Kuşları da toplanmış olarak ona itâat ettirdik!

Ayet meali

Bismillahirrahmanirrahim

Cenab-ı Hak (c.c), Sâd Suresi 16-20. ayetlerinde meâlen şöyle buyuruyor:

16 . Bir de (alay ederek) dediler ki: “Rabbimiz! Bize (azabdan) payımızı, hesab gününden önce hemen ver!”

17 . (Habîbim, yâ Muhammed!) Onların söylemekte olduklarına sabret ve kuvvet sâhibi kulumuz Dâvûd’u hatırla! Doğrusu o, dâimâ (Allah’a) yönelen bir kimse idi.

18 . Gerçekten biz, dağları (ona) boyun eğdirdik, akşam sabah onunla berâber tesbîh ederlerdi.

19 . Kuşları da toplanmış olarak (ona itâat ettirdik)! Hepsi onun (zikrine katılmak) için dönüp gelici idiler. (*)

20 . Ve onun saltanatını kuvvetlendirdik ve ona hikmet ve (hak ile bâtılı) ayırd edici konuşma (kābiliyeti) verdik.

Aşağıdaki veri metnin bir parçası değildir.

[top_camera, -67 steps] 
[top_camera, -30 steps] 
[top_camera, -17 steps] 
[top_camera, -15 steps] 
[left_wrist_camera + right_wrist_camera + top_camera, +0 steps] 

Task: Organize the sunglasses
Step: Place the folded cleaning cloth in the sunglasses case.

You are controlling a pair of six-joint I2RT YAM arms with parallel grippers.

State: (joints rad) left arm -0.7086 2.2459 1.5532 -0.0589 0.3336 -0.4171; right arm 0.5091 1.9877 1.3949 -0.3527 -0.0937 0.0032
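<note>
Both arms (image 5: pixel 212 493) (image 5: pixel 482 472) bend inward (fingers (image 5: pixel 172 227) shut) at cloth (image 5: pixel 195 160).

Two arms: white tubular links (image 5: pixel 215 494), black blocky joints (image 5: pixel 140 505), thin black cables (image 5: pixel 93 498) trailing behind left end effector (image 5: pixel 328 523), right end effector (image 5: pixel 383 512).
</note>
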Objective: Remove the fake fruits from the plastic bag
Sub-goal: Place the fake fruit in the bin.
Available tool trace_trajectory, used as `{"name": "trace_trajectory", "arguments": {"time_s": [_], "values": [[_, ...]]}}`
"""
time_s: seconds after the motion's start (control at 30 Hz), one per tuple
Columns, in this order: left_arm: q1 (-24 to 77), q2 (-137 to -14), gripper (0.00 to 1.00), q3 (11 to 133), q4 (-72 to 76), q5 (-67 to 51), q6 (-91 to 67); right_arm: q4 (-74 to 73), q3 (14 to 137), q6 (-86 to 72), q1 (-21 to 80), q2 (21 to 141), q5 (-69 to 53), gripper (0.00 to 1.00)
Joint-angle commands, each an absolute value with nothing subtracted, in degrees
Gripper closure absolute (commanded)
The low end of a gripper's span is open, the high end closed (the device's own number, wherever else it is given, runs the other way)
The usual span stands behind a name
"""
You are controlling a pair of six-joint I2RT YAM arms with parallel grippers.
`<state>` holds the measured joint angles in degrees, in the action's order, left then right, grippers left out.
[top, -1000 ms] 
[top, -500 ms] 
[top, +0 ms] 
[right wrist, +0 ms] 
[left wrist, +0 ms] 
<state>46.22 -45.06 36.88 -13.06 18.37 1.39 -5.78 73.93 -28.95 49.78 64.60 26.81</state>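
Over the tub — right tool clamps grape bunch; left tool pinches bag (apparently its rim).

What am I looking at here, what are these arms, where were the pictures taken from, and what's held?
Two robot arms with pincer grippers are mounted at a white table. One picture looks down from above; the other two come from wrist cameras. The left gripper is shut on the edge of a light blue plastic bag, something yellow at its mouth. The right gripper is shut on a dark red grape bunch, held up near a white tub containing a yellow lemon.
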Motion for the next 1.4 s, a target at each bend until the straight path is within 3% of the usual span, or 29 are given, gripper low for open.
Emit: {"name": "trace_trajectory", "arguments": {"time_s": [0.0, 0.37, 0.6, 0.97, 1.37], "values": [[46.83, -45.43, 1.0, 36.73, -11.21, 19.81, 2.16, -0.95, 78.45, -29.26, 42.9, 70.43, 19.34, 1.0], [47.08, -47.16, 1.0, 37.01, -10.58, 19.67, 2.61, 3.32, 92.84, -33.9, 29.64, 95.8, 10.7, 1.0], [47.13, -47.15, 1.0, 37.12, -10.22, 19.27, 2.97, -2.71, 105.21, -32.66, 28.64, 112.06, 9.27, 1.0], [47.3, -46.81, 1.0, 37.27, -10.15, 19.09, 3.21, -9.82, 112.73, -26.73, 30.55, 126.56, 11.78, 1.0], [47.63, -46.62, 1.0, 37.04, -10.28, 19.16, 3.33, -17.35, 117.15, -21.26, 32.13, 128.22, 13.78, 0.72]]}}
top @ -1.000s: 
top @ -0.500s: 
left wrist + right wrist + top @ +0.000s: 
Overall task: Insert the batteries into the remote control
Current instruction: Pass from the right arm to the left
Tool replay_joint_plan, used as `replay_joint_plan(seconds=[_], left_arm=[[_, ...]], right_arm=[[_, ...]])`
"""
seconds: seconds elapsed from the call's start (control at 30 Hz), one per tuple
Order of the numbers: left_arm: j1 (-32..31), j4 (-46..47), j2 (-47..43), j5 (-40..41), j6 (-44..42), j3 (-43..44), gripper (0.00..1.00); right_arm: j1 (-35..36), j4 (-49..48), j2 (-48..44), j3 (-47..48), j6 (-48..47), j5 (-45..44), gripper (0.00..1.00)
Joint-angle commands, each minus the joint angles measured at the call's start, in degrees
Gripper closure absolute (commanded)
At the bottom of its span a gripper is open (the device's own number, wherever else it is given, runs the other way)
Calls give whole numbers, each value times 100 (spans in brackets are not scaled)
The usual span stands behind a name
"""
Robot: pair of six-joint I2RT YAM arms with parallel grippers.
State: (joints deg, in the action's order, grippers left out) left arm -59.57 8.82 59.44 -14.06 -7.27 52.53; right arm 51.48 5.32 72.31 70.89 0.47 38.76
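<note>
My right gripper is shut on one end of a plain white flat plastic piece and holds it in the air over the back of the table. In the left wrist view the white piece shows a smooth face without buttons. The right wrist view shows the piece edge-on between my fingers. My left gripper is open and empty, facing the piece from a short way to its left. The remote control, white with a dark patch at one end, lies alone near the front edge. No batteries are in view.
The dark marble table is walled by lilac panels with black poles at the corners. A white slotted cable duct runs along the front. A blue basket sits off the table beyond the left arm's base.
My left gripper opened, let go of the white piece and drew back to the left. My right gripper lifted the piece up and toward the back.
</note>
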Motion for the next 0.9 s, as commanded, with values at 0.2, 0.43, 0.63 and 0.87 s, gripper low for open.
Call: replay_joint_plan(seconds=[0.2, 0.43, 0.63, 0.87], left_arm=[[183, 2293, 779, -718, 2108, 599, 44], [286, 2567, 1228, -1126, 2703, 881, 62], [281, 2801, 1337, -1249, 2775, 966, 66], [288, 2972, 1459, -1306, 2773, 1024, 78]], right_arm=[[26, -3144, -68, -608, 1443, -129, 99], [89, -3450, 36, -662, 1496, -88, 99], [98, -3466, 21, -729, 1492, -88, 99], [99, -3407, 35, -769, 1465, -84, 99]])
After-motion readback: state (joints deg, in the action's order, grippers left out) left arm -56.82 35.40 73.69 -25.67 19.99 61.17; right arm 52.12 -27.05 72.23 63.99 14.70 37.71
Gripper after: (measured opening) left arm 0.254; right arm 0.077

(*) “Mâdem rûy-i zemin (yeryüzü), bir sofra-i Rahmân’dır. İnsanın şerefine kurulmuştur. Öyle ise, o sofradan istifâde eden sâir hayvanât (diğer hayvanlar) ve tuyûrun (kuşların) çoğu insana musahhar ve hizmetkâr olabilir. Nasılki en küçüklerinden bal arısı ve ipek böceğini istihdâm edip (hizmetinize verip) ilhâm-ı İlâhî ile azîm bir istifâde yolunu açarak ve güvercinleri bazı işlerde istihdâm ederek ve papağan misillü (gibi) kuşları konuşturarak, medeniyet-i beşeriyenin mehâsinine (insanlık medeniyetinin güzelliklerine) güzel şeyleri ilâve etmiştir. Öyle de, başka kuş ve hayvanların isti‘dâd dili bilinirse, çok tâifeleri var ki, karındaşları hayvanât-ı ehliye (ehil hayvanlar) gibi, birer mühim işte istihdâm edilebilirler. Meselâ: Çekirge âfetinin istîlâsına karşı, çekirgeyi yemeden mahveden sığırcık kuşlarının dili bilinse ve harekâtı tanzîm edilse, ne kadar fâideli bir hizmette ücretsiz olarak istihdâm edilebilir. İşte kuşlardan şu nevi‘ (çeşit) istifâde ve teshîri (itâat ettirilmesi) ve telefon ve fonoğraf gibi, câmidâtı (cansızları) konuşturmak ve tuyûrdan istifâde etmek, en müntehâ hudûdunu (son sınırını) şu âyet çiziyor. En uzak hedefini ta‘yîn ediyor. En haşmetli sûretine parmağıyla işâret ediyor ve bir nevi‘ teşvîk eder.” (Zülfikār, 25. Söz, 84)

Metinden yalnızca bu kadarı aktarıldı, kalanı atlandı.